Starting at the line that contains "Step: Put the" and ending at the line that contains "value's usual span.", the lines below are to be given again exactly, with nothing added.

» **GIVEN INFORMATION**:
++++++++++++++++++++

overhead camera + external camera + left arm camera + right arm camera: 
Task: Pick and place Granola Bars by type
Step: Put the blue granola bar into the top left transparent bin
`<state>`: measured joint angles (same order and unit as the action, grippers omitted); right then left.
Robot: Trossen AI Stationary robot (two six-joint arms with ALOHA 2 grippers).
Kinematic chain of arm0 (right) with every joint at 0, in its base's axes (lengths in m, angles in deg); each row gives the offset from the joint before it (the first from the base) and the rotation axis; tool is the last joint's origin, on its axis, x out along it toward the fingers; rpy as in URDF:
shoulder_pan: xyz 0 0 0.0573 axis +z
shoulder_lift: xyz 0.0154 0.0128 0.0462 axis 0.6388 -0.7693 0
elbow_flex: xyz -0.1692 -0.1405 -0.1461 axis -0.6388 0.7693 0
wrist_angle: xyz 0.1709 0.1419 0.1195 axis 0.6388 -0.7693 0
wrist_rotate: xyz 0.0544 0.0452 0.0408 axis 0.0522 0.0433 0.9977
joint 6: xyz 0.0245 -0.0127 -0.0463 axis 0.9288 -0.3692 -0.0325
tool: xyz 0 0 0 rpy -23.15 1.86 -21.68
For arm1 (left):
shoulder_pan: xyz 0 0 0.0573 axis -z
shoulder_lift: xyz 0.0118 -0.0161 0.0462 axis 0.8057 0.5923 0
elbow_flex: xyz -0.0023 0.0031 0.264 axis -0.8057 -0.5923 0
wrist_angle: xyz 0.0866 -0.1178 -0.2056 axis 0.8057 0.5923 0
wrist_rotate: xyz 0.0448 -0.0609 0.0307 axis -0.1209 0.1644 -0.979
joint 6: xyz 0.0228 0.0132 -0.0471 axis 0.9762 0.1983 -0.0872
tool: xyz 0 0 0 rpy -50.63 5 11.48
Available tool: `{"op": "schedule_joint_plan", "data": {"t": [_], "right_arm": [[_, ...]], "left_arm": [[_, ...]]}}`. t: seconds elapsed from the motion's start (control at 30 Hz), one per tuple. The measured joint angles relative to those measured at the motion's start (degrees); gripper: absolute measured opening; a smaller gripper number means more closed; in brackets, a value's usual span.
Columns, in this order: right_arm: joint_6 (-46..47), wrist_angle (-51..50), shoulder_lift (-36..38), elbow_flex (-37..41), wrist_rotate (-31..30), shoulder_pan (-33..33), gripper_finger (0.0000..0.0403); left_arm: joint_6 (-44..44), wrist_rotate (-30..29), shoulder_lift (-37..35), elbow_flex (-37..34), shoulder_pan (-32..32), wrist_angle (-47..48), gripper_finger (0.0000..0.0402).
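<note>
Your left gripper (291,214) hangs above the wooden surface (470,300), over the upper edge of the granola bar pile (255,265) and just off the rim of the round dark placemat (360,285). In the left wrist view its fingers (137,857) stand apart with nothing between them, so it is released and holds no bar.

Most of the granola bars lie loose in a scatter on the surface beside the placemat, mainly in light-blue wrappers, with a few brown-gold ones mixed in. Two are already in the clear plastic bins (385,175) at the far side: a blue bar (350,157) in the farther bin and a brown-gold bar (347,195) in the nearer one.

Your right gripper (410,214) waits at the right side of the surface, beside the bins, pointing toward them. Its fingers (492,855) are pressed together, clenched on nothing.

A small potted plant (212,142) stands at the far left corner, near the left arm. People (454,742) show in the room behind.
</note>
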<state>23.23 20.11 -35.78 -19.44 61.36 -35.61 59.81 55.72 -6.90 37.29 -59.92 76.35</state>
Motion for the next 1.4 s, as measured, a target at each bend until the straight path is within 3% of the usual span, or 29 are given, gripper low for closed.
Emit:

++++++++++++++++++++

» **RESULT FOR THIS TASK**:
Step: Put the blue granola bar into the top left transparent bin
`<state>`: measured joint angles (same order and unit as the action, grippers omitted); right then left.
Robot: Trossen AI Stationary robot (two six-joint arms with ALOHA 2 grippers).
Kinematic chain of arm0 (right) with every joint at 0, in its base's axes (lengths in m, angles in deg); each row gives the offset from the joint before it (the first from the base) and the rotation axis; tool is the last joint's origin, on its axis, x out along it toward the fingers; rpy as in URDF:
shoulder_pan: xyz 0 0 0.0573 axis +z
shoulder_lift: xyz 0.0154 0.0128 0.0462 axis 0.6388 -0.7693 0
elbow_flex: xyz -0.1692 -0.1405 -0.1461 axis -0.6388 0.7693 0
wrist_angle: xyz 0.1709 0.1419 0.1195 axis 0.6388 -0.7693 0
wrist_rotate: xyz 0.0544 0.0452 0.0408 axis 0.0522 0.0433 0.9977
joint 6: xyz 0.0245 -0.0127 -0.0463 axis 0.9288 -0.3692 -0.0325
tool: xyz 0 0 0 rpy -23.15 1.86 -21.68
For arm1 (left):
shoulder_pan: xyz 0 0 0.0573 axis -z
shoulder_lift: xyz 0.0118 -0.0161 0.0462 axis 0.8057 0.5923 0
elbow_flex: xyz -0.0023 0.0031 0.264 axis -0.8057 -0.5923 0
wrist_angle: xyz 0.0866 -0.1178 -0.2056 axis 0.8057 0.5923 0
wrist_rotate: xyz 0.0448 -0.0609 0.0307 axis -0.1209 0.1644 -0.979
joint 6: xyz 0.0228 0.0132 -0.0471 axis 0.9762 0.1983 -0.0872
tool: xyz 0 0 0 rpy -50.63 5 11.48
Available tool: `{"op": "schedule_joint_plan", "data": {"t": [_], "right_arm": [[_, ...]], "left_arm": [[_, ...]]}}`. t: seconds elapsed from the motion's start (control at 30 Hz), one per tuple. The measured joint angles relative to those measured at the motion's start (degrees); gripper: absolute measured opening; a smaller gripper number means more closed; in brackets, a value's usual span.

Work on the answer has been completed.